What you need to do: Give back the data below exactly, with every line kept the same.
══════════
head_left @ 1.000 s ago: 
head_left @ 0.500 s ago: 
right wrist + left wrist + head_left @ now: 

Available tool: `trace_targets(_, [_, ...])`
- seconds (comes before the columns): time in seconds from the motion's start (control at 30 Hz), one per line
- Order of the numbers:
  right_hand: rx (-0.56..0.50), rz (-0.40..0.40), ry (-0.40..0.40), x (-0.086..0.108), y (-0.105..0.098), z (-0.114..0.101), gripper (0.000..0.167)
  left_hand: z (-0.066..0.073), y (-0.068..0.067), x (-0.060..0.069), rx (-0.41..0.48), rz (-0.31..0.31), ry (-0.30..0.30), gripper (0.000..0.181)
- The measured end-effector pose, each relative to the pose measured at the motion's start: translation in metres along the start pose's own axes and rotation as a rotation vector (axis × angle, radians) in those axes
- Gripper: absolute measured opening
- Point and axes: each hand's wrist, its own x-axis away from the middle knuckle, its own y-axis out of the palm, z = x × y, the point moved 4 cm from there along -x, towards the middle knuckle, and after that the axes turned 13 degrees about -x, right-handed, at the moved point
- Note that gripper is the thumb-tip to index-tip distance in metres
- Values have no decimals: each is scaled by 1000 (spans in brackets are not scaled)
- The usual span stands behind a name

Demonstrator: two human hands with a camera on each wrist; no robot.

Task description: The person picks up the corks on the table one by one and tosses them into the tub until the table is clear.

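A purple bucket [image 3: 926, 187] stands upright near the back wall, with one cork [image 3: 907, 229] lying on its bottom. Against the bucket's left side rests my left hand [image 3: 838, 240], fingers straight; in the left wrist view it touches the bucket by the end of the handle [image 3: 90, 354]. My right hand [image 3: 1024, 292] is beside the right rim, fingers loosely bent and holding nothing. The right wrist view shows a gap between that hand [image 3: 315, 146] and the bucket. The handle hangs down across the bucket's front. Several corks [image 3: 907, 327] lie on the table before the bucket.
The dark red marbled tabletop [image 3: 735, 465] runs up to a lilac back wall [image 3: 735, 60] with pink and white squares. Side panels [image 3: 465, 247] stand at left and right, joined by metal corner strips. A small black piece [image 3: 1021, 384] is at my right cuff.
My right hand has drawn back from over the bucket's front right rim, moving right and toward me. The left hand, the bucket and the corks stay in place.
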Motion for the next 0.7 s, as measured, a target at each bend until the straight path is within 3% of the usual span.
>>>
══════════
Written reply:
head_left @ 1.000 s ago: 
head_left @ 0.500 s ago: 
right wrist + left wrist + head_left @ now: 

Available tool: `trace_targets(_, [_, ...])`
- seconds (comes before the columns): time in seconds from the motion's start (control at 30 Hz), one per line
- Order of the numbers:
  right_hand: rx (-0.56..0.50), rz (-0.40..0.40), ry (-0.40..0.40), x (-0.086..0.108), y (-0.105..0.098), z (-0.114..0.101), gripper (0.000..0.167)
  left_hand: z (-0.066..0.073), y (-0.068..0.067), x (-0.060..0.069), rx (-0.41..0.48), rz (-0.31..0.31), ry (-0.30..0.30), gripper (0.000..0.181)
- The measured end-effector pose, each relative to the pose measured at the motion's start: translation in metres along the start pose's own axes and rotation as a rotation vector (axis × angle, radians) in those axes
- Gripper: absolute measured opening
- Point and axes: each hand's wrist, its own x-axis away from the middle knuckle, its own y-axis out of the palm, z = x × y, the point moved 4 cm from there along -x, towards the middle knuckle, and after that the axes turned 13 degrees about -x, right-handed, at the moved point
- Note that gripper is the thumb-tip to index-tip distance in metres
- Values have no decimals: each is scaled by 1000 (spans in brackets are not scaled)
- The usual span stands behind a name

Demonstrator: two human hands with a camera on each wrist; no robot.

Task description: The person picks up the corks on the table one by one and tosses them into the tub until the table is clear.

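A purple bucket [image 3: 926, 187] stands upright near the back wall, with one cork [image 3: 907, 229] lying on its bottom. Against the bucket's left side rests my left hand [image 3: 838, 240], fingers straight; in the left wrist view it touches the bucket by the end of the handle [image 3: 90, 354]. My right hand [image 3: 1024, 292] is beside the right rim, fingers loosely bent and holding nothing. The right wrist view shows a gap between that hand [image 3: 315, 146] and the bucket. The handle hangs down across the bucket's front. Several corks [image 3: 907, 327] lie on the table before the bucket.
The dark red marbled tabletop [image 3: 735, 465] runs up to a lilac back wall [image 3: 735, 60] with pink and white squares. Side panels [image 3: 465, 247] stand at left and right, joined by metal corner strips. A small black piece [image 3: 1021, 384] is at my right cuff.
My right hand has drawn back from over the bucket's front right rim, moving right and toward me. The left hand, the bucket and the corks stay in place.
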Motion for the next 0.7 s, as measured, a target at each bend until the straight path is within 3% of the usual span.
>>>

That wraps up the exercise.